Professor Hollinger argues that the case of the twins is analogous to an ectopic pregnancy and points out that the Roman Catholic moral tradition has permitted the surgical removal of a fallopian tube in which a child is growing. Let us assume that the Catholic tradition is correct in the recognition of the ectopic pregnancy case as satisfying the requirements of double effect. Is the case of Mary and Jodie really analogous?

In the case of the ectopic pregnancy, the death of the fetus does not save the life of her mother. We could imagine a removal of the fallopian tube in which the fetus lives and the immediate transfer of the fetus to an artificial womb in which the baby might develop through "birth." Unlikely, indeed, but possible. It is not unreasonable, thus, to consider the death of the fetus an undesirable effect rather than the means to the mother's preservation in the removal of the fallopian tube.

We cannot think of the surgical removal of Mary analogously. Mary has no functioning heart and lungs. To surgically separate the twins is, thus, to separate Mary from the function of vital organs. We cannot imagine a human being living without vital organs. Thus, to aim at the separation of Mary from her vital organs is to aim at her death, to intend that she die so that her sister might live.
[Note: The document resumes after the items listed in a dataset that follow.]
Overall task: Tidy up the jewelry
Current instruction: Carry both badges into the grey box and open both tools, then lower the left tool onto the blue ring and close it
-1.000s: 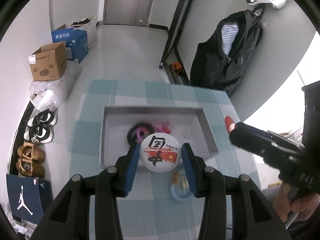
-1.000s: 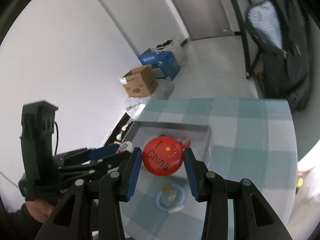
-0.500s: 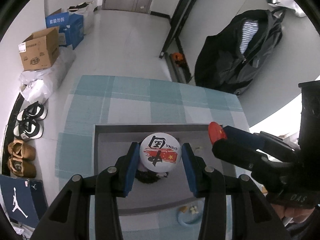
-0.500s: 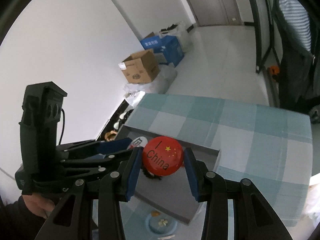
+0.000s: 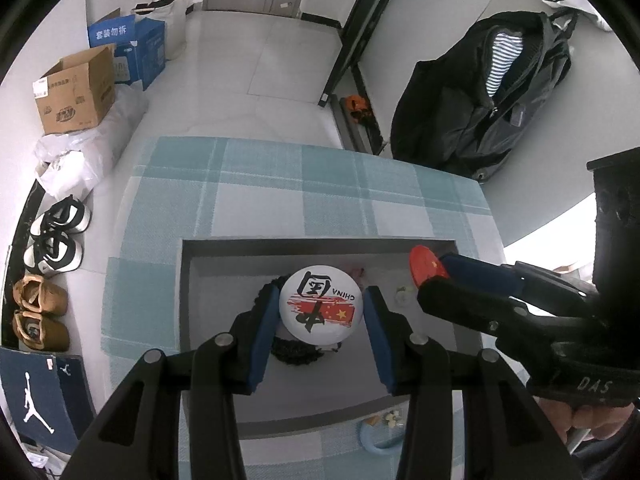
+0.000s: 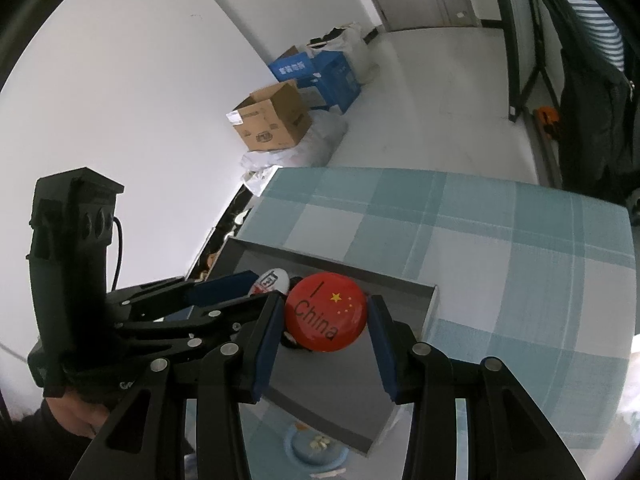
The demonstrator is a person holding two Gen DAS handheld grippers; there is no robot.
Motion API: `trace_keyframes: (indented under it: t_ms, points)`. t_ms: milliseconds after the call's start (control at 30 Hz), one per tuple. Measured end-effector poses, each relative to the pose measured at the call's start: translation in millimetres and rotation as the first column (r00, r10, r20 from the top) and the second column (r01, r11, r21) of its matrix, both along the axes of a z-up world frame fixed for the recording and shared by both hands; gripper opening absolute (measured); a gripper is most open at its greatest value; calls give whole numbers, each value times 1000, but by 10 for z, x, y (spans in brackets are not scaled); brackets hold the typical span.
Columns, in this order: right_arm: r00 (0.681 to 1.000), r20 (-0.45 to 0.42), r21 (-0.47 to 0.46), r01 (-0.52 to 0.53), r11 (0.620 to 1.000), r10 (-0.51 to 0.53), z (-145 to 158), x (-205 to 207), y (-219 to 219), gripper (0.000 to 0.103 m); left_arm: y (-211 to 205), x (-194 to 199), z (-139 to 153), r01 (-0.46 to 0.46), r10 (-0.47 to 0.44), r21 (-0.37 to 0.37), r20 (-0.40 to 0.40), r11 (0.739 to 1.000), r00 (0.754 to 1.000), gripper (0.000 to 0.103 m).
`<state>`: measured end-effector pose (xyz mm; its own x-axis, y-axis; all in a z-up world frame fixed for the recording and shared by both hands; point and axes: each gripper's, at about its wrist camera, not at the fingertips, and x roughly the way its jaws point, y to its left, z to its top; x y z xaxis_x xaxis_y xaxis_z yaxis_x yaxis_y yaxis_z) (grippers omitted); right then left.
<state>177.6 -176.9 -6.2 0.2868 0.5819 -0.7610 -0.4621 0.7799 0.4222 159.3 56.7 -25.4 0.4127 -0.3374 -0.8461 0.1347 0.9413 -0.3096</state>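
Observation:
My left gripper (image 5: pixel 320 308) is shut on a white round badge (image 5: pixel 322 306) printed with "CHINA" and a flag. It holds the badge above the grey tray (image 5: pixel 224 244). My right gripper (image 6: pixel 326 316) is shut on a red round "I China" badge (image 6: pixel 326 316), also above the grey tray (image 6: pixel 430 304). In the left wrist view the red badge (image 5: pixel 426 266) shows edge-on at the right. A black fuzzy hair tie (image 5: pixel 294 350) and a small pale trinket (image 5: pixel 402 294) lie in the tray.
A small blue dish (image 5: pixel 380 432) with tiny pieces sits on the checked tablecloth (image 5: pixel 280 184) in front of the tray. On the floor are cardboard boxes (image 5: pixel 76 92), shoes (image 5: pixel 52 236) and a black jacket (image 5: pixel 480 100).
Both grippers have moved forward over the tray with their badges. The blue dish has slid from under the left fingers to behind the tray's near wall.

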Motion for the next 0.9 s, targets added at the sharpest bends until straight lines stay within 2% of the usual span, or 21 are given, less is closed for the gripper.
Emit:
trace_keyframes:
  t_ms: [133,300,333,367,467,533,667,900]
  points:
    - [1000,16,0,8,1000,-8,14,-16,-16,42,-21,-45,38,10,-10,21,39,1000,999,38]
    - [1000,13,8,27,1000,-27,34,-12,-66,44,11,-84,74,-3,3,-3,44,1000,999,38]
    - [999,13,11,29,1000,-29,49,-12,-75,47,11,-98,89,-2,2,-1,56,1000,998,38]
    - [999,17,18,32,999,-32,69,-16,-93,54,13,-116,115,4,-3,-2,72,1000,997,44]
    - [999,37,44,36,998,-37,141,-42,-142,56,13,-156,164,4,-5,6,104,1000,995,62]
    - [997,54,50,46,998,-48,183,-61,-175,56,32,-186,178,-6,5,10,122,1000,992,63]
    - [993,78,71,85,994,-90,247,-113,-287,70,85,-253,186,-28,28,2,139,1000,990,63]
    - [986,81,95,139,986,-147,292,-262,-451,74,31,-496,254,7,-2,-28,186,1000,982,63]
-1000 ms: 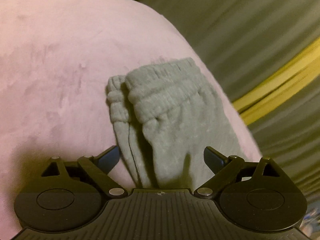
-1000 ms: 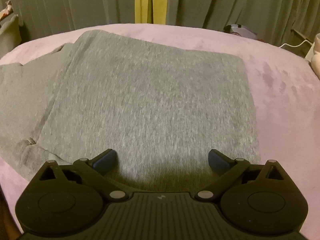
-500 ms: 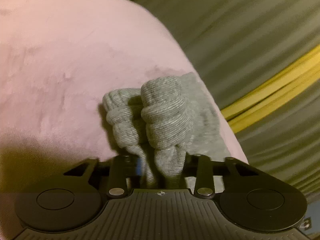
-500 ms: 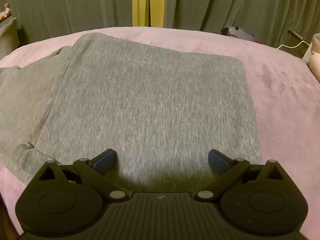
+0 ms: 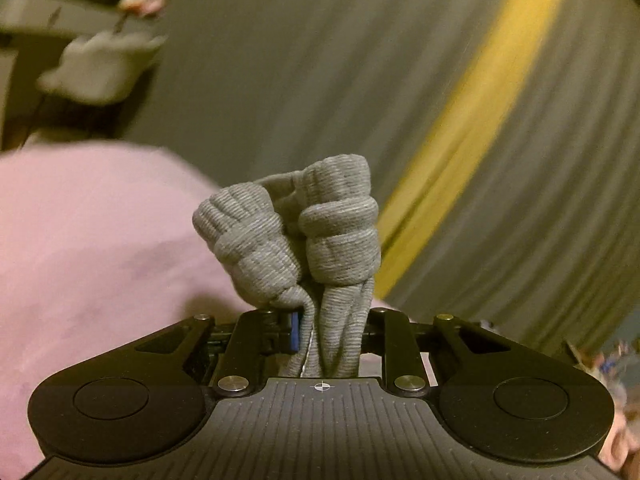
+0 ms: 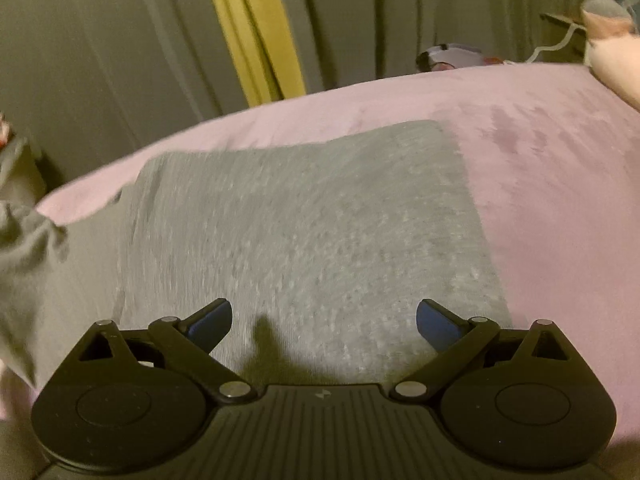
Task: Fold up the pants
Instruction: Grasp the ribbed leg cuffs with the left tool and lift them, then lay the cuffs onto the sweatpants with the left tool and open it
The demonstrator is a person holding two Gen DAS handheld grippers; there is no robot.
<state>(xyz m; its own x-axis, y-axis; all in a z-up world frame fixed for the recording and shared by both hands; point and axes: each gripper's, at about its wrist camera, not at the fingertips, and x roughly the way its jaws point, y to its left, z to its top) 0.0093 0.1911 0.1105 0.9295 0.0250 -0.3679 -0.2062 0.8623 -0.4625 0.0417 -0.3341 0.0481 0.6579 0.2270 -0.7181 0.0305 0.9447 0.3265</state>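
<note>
Grey knit pants [image 6: 304, 232] lie folded flat on the pink bed [image 6: 560, 184]. My left gripper [image 5: 328, 328] is shut on the pants' ribbed cuffs [image 5: 312, 240], bunched upright between the jaws and lifted off the bed [image 5: 80, 248]. My right gripper [image 6: 324, 320] is open and empty, jaws wide apart, low over the near edge of the folded pants. At the left edge of the right wrist view the pant legs [image 6: 28, 248] rise off the bed.
Grey-green curtains with a yellow strip [image 6: 256, 40] hang behind the bed. A small device [image 6: 452, 56] and a white cable [image 6: 556, 46] lie at the far edge. A pale pillow [image 6: 616, 64] sits at the right. A blurred shelf [image 5: 80, 40] is upper left.
My left gripper closed on the cuffs and has lifted them off the bed, tilting toward the curtain. My right gripper stayed open and pulled back slightly; the pant legs at the left rose.
</note>
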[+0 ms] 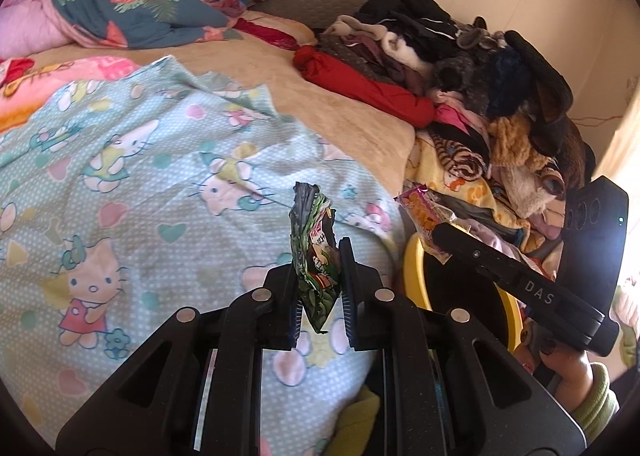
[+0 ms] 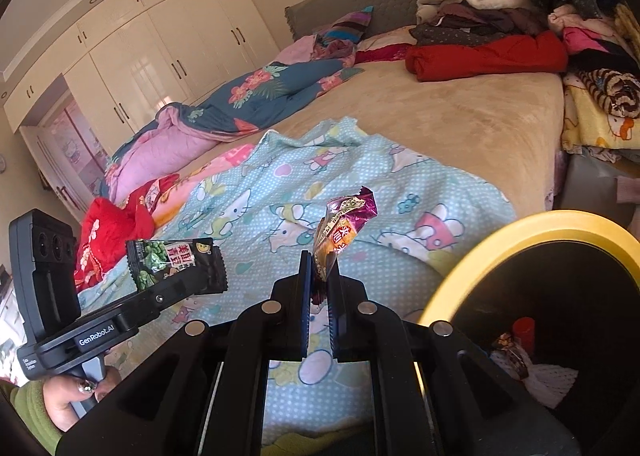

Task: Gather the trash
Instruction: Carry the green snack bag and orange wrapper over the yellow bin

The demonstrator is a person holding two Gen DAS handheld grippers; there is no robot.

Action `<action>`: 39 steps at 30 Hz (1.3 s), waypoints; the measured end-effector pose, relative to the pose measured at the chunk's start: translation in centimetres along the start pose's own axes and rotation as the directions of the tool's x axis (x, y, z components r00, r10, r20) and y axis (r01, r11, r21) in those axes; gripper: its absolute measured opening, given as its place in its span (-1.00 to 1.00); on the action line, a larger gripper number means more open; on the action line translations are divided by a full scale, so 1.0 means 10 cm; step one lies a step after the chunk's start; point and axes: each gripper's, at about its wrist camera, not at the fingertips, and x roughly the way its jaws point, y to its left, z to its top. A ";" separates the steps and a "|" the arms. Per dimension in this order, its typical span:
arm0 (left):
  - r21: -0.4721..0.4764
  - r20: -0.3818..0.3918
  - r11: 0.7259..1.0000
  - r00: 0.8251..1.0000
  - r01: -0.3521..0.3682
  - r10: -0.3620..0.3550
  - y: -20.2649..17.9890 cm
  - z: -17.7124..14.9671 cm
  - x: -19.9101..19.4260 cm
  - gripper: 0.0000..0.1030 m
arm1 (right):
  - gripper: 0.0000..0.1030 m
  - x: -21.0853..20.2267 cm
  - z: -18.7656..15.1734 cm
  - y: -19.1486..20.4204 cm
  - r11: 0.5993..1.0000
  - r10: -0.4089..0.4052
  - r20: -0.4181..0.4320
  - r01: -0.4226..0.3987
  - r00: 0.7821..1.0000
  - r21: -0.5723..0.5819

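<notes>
The left tongs (image 1: 318,276) are clamped on a crumpled green-and-black snack wrapper (image 1: 316,256), held upright above the Hello Kitty sheet (image 1: 140,183) that covers the near part of the bed (image 1: 340,95). Seen from the right wrist camera, that wrapper (image 2: 176,266) shows green peas, a small yellow face logo and white Chinese characters on a red panel; I cannot read them with certainty. The body of the left tool carries white lettering, "GenRobot.AI", plus smaller print too fine to read. The right tongs (image 2: 319,276) are clamped on a purple-and-orange candy wrapper (image 2: 346,223), which bears Chinese characters on an orange label, too small to make out. The left wrist camera shows the same wrapper (image 1: 422,215) pinched at the end of the right tool, whose arm reads "DAS" in pale letters. Just beside the bed edge stands a yellow-rimmed trash bin (image 2: 520,232), its dark inside holding white crumpled paper, a red item and a dark wrapper. Both wrappers hang in the air near the bin, neither inside it. A pile of clothes (image 1: 460,67) lies along the far right of the bed, a floral quilt (image 1: 132,11) at its far left, and white wardrobe doors (image 2: 160,55) line the wall.
</notes>
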 end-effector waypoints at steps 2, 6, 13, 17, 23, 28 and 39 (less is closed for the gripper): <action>0.012 -0.003 1.000 1.000 0.008 -0.008 -0.07 -0.01 0.01 -0.79 | -0.86 -0.06 -0.01 -0.05 1.000 -0.011 0.005 0.011 1.000 0.003; 0.037 -0.013 0.999 1.000 0.023 -0.023 -0.22 -0.05 0.03 -0.79 | -0.86 -0.21 -0.03 -0.19 0.999 -0.035 0.018 0.035 0.999 0.017; 0.079 -0.026 0.995 0.998 0.055 -0.053 -0.46 -0.11 0.05 -0.79 | -0.86 -0.44 -0.02 -0.44 0.996 -0.072 0.045 0.070 0.996 0.053; 0.107 -0.034 0.992 0.997 0.074 -0.070 -0.61 -0.14 0.06 -0.79 | -0.86 -0.60 -0.04 -0.61 0.993 -0.095 0.056 0.090 0.994 0.078; 0.153 -0.057 0.983 0.994 0.104 -0.096 -0.84 -0.20 0.12 -0.79 | -0.86 -0.78 -0.08 -0.82 0.985 -0.129 0.061 0.121 0.990 0.122; 0.192 -0.085 0.973 0.990 0.128 -0.114 -1.01 -0.27 0.19 -0.79 | -0.86 -0.90 -0.12 -0.98 0.978 -0.154 0.050 0.145 0.987 0.149; 0.288 -0.179 0.938 0.973 0.194 -0.146 -1.46 -0.49 0.44 -0.79 | -0.85 -1.09 -0.26 -1.35 0.961 -0.197 -0.013 0.196 0.980 0.196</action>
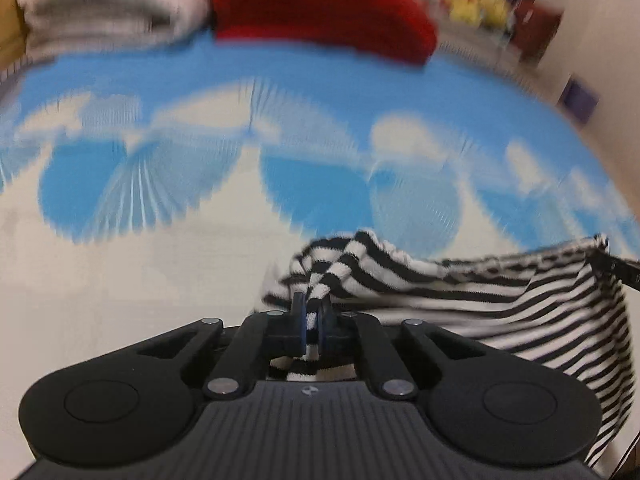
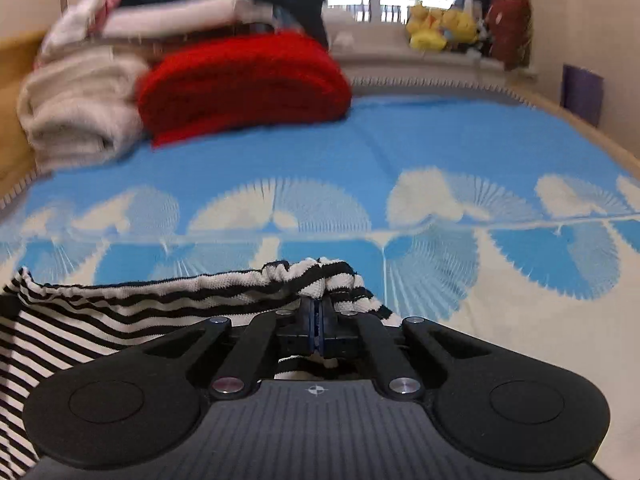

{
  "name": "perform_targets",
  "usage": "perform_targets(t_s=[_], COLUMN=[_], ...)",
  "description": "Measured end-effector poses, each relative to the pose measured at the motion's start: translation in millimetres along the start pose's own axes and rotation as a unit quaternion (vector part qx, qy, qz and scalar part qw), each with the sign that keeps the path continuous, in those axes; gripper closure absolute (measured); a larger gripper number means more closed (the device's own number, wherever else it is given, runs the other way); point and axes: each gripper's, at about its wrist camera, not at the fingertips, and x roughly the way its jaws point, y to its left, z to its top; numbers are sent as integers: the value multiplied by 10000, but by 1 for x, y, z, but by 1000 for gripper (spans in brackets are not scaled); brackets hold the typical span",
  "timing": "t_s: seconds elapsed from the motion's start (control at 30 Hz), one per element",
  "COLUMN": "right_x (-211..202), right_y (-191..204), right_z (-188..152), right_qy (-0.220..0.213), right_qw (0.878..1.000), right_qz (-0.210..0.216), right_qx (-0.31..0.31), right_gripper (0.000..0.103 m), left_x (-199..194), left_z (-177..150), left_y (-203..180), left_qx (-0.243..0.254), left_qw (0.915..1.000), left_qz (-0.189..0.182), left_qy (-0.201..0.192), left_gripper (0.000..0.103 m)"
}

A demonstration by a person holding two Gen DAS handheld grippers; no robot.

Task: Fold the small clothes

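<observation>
A black-and-white striped garment (image 1: pixel 500 300) hangs stretched between my two grippers above the blue-and-cream mat (image 1: pixel 280 92). My left gripper (image 1: pixel 311 306) is shut on one bunched corner of it; the cloth runs off to the right and droops down. My right gripper (image 2: pixel 316 312) is shut on the other bunched corner of the striped garment (image 2: pixel 120 304), with the cloth running off to the left. The lower part of the garment is hidden below both grippers.
A folded red knit (image 2: pixel 244 84) and a pile of folded cream and white clothes (image 2: pixel 84 108) lie at the far left of the mat (image 2: pixel 440 140). Yellow plush toys (image 2: pixel 440 28) sit on the ledge beyond. A wall (image 2: pixel 592 40) runs along the right.
</observation>
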Motion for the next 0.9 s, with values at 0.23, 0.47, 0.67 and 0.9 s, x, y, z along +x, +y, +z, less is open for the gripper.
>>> perform_targets(t_s=[0.23,0.47,0.67,0.9], right_x=[42,-16,12,35], right_y=[-3,-50,-56,-36], right_z=[-17,5,-9,-17], right_qy=[1043,-36,647,1016], right_qw=[9942,10000,9978,9933], right_qz=[-23,-11,151,196], right_qx=[-245,92,74,-522], right_gripper=[89,41,41,65], left_x=[-8,-8,-17,11], left_z=[3,11,20,17], left_y=[32,44,64,44], left_qx=[-400,-769,-1707,-930], left_qw=[9989,9961,9795,9937], left_qz=[-166,-378,-1053,-503], left_qy=[156,205,-185,372], left_gripper=[49,47,46,46])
We ought not, therefore, describe the intention of the surgical separation of Mary from Jodie as 'not to kill, but to save the life of a human being.' As surely as refusing me access to food and water is to aim at my death, so surely is removing Mary from the vital organs she shares with Jodie to aim at her death. That is a decision her parents have rightfully refused.

Great as our duties to benefit others are, more primary are our duties not to harm. This is the insight her parents have grasped in their dark night, a truth we would do well to remember.